|
Identifies the
normality test that is applied to the data.
|
|
Provides the
label that is associated with the applied normality test.
|
|
Provides the
normality statistic that is calculated by the applied normality test.
|
|
Provide the probability
(type and value) for the applied normality test.
|
|
Provide the number
of observations, mean, and standard deviation for the analysis variable.
|
To initialize
these macro variables, we will now create a macro that calculates
values for them and also specifies an SGRENDER procedure that uses
template GINSET. The macro needs two parameters: one for passing a
SAS data set name, and a second for passing the name of a column in
that data set.
The following macro code uses PROC
UNIVARIATE to create two output data sets. A DATA step then reads
the output data sets, creates the required macro variables, and assigns
values to those macro variables in a local symbol table. When the
macro runs the SGRENDER procedure, the values of the macro variables
are imported into the GINSET template to produce a graph with insets,
similar to the graph in
shown in Passing Parameter Values to a Template.
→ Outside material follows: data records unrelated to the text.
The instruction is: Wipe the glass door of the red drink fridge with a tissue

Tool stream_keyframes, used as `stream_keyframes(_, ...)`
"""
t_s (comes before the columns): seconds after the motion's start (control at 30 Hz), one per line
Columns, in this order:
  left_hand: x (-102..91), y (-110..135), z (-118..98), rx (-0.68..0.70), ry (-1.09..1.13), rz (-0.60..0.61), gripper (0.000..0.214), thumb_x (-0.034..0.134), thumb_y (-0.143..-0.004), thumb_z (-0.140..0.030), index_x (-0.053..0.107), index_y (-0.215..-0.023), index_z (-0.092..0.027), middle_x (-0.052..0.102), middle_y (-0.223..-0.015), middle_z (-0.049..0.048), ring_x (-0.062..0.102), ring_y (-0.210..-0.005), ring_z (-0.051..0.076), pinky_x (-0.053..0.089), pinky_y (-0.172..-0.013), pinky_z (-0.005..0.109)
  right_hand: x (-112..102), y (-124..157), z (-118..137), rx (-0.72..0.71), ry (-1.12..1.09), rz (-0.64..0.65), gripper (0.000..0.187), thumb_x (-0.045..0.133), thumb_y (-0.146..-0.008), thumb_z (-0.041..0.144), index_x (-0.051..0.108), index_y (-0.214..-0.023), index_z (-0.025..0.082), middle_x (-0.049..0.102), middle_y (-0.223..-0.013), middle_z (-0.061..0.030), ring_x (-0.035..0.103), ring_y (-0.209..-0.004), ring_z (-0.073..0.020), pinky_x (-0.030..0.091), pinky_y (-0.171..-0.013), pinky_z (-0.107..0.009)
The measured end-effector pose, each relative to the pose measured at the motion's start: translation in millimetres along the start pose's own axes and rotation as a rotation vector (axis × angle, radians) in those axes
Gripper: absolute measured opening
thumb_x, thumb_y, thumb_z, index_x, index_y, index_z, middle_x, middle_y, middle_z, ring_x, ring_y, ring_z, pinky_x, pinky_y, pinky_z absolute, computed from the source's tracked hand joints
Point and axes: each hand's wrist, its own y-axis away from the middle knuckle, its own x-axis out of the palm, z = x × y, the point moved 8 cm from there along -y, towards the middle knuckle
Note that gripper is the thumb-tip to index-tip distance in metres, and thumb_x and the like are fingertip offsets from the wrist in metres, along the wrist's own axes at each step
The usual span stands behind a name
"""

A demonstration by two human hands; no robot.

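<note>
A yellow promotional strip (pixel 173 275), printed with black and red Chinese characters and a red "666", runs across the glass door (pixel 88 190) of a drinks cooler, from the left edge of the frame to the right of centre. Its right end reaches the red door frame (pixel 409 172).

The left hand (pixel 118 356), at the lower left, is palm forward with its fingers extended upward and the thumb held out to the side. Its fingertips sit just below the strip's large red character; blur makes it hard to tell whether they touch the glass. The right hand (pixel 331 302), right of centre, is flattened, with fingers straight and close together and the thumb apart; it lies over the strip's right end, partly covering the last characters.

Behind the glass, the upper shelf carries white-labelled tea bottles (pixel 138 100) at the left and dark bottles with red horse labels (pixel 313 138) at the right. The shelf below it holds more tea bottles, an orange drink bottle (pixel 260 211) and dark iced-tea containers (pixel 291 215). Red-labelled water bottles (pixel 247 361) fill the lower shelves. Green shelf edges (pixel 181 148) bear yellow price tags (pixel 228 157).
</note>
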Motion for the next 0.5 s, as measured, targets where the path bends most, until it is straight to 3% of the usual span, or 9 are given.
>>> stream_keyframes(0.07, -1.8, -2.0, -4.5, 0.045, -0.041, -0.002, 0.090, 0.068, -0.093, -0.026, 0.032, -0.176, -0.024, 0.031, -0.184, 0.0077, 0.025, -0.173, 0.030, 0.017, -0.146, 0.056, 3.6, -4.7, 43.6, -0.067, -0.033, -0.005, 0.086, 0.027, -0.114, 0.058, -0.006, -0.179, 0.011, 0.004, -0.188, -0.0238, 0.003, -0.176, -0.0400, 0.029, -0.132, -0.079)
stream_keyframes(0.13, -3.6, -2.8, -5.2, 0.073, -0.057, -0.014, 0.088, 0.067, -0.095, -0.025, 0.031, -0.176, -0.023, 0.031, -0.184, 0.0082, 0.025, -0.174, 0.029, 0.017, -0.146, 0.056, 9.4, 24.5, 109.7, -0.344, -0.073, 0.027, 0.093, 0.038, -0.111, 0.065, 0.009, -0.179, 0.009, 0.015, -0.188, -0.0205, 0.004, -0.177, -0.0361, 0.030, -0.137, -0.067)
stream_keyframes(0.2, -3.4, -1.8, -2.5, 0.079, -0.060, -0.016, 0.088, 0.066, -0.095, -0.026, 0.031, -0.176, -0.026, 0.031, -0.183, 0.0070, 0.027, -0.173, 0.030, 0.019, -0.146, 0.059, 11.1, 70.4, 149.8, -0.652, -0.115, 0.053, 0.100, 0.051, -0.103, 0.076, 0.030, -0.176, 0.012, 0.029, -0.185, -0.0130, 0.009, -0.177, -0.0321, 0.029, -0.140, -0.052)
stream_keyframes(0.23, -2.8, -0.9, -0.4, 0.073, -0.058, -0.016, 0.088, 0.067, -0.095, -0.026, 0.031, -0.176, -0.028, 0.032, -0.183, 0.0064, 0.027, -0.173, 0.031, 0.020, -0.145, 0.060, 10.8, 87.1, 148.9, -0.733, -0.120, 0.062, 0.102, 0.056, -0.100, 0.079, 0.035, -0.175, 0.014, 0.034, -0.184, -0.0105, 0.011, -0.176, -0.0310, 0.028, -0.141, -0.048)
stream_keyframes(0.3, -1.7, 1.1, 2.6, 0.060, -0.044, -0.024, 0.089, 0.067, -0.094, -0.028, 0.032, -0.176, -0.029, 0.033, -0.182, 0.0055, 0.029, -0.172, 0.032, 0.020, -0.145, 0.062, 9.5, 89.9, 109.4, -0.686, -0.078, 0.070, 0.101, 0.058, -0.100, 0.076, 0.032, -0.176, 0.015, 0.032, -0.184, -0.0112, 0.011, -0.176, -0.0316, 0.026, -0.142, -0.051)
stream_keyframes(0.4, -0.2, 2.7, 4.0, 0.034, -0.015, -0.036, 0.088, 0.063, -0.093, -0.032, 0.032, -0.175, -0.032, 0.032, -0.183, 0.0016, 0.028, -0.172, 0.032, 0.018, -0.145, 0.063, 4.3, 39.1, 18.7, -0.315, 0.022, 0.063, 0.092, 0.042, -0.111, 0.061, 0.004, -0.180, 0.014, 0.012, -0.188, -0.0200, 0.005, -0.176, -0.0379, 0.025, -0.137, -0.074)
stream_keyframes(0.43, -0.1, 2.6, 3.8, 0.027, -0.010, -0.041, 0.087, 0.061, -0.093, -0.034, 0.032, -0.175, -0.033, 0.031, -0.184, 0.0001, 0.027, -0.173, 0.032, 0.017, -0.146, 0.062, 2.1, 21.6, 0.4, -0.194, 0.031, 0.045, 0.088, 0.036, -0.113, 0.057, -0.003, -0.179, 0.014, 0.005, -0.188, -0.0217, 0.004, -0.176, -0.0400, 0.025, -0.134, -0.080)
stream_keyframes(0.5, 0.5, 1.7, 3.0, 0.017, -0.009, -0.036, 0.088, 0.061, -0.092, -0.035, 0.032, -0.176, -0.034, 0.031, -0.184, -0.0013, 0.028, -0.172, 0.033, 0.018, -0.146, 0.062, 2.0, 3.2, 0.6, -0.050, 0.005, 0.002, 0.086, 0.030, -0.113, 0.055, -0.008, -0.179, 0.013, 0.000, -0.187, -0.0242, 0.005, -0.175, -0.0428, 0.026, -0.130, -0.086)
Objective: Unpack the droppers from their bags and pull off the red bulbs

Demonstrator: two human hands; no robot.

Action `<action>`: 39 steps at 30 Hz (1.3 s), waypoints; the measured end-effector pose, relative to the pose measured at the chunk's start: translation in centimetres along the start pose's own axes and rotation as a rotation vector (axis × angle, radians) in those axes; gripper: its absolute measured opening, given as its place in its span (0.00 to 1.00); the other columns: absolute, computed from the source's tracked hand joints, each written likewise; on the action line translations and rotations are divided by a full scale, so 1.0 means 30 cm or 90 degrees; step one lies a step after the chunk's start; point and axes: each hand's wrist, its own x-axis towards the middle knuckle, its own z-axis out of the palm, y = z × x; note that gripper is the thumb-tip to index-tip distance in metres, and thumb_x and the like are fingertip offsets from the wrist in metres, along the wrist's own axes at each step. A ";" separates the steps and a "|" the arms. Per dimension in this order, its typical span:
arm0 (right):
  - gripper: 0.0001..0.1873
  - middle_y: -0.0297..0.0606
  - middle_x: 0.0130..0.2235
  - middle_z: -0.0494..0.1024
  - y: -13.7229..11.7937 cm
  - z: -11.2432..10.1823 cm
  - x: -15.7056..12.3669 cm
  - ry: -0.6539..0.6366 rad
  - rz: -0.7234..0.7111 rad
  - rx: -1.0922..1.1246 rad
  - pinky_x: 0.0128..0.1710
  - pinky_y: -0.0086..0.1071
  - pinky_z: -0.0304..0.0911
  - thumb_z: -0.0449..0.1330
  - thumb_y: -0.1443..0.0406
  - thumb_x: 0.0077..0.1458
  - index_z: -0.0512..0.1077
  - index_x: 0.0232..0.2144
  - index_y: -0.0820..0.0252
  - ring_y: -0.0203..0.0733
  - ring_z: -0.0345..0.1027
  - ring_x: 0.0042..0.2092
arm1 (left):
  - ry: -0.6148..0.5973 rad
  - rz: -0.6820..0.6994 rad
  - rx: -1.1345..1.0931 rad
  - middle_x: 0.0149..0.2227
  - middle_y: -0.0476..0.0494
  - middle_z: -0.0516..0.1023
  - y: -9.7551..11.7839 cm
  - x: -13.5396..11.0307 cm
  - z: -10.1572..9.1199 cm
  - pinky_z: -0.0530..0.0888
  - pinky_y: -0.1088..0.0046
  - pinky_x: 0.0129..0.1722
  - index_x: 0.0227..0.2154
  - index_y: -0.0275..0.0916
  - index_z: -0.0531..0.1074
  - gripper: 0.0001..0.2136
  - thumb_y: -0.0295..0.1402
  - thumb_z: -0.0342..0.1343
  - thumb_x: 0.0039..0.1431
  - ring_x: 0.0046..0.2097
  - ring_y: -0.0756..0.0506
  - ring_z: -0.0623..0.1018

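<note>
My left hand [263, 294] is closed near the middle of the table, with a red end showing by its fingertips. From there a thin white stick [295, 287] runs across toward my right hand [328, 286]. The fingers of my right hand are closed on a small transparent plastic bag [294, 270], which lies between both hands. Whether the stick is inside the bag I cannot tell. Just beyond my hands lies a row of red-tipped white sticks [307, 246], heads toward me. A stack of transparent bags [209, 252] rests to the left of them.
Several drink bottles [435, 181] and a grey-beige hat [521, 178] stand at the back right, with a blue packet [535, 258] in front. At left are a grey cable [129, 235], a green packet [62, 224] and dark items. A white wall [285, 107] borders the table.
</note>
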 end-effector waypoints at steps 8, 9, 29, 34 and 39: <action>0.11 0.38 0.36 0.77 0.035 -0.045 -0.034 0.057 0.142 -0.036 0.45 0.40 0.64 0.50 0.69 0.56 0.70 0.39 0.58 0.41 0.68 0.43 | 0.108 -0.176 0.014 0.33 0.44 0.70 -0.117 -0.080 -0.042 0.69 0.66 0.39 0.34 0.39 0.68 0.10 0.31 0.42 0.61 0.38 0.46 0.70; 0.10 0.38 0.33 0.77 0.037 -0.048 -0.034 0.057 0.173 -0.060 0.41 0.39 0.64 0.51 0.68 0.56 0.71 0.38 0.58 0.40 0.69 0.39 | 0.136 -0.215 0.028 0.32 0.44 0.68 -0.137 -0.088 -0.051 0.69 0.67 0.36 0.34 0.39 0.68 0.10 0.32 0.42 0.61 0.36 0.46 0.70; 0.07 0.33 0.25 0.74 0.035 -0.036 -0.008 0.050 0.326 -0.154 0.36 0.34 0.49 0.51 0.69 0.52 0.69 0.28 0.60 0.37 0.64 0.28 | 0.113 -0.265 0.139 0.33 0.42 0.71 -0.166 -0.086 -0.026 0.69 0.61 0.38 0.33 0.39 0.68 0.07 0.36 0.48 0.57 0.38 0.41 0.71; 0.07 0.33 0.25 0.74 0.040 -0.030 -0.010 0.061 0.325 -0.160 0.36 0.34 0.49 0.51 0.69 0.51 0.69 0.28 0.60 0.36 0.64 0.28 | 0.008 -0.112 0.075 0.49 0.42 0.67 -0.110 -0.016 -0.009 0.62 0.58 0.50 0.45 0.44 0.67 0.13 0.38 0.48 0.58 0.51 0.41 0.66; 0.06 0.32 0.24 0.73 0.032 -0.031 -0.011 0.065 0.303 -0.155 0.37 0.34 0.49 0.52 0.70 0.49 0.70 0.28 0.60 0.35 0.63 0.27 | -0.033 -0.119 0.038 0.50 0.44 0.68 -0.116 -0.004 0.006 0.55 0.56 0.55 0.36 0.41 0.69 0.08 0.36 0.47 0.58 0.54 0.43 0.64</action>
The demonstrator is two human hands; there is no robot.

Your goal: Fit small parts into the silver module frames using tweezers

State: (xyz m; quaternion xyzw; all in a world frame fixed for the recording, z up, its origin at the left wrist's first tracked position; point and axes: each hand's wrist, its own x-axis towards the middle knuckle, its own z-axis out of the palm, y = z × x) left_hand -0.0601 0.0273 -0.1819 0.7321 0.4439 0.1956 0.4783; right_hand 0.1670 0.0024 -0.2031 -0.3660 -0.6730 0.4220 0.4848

As mentioned
earlier, the normality test that is performed on the analysis variable
will be based on the number of observations in that analysis variable.
Note: To make the
following macro more robust, it could be designed to validate the
parameters.
%macro histogram(dsn,var);
/* compute tests for normality */
ods output TestsForNormality=norm;
proc univariate data=&dsn normaltest;
var &var;
output out=stats n=n mean=mean std=std;
run;
%local nobs mean std test testlabel stat ptype pvalue;
data _null_;
set stats(keep=n mean std);
call symputx("nobs",n);
call symput("mean",strip(put(mean,12.3)));
call symput("std",strip(put(std,12.4)));
if n > 2000 then /* use Shapiro-Wilk */
set norm(where=(TestLab="D"));
else /* use Kolmogorov-Smirnov */
set norm(where=(TestLab="W"));
call symput("testlabel","("||trim(testlab)||")");
call symput("test",strip(test));
call symput("ptype",strip(ptype));
call symput("stat",strip(put(stat,best8.)));
call symput("pvalue",psign||put(pvalue,pvalue6.4));
run;
proc sgrender data=&dsn template=ginset;
run;
%mend;
-
The %MACRO statement declares a
macro named HISTOGRAM that takes two parameters: DSN (for the data
set name) and VAR (for the column name).
-
The ODS OUTPUT statement produces
a SAS data set named NORM from the TestsForNormality output object
that will be generated by the UNIVARIATE procedure (next statement).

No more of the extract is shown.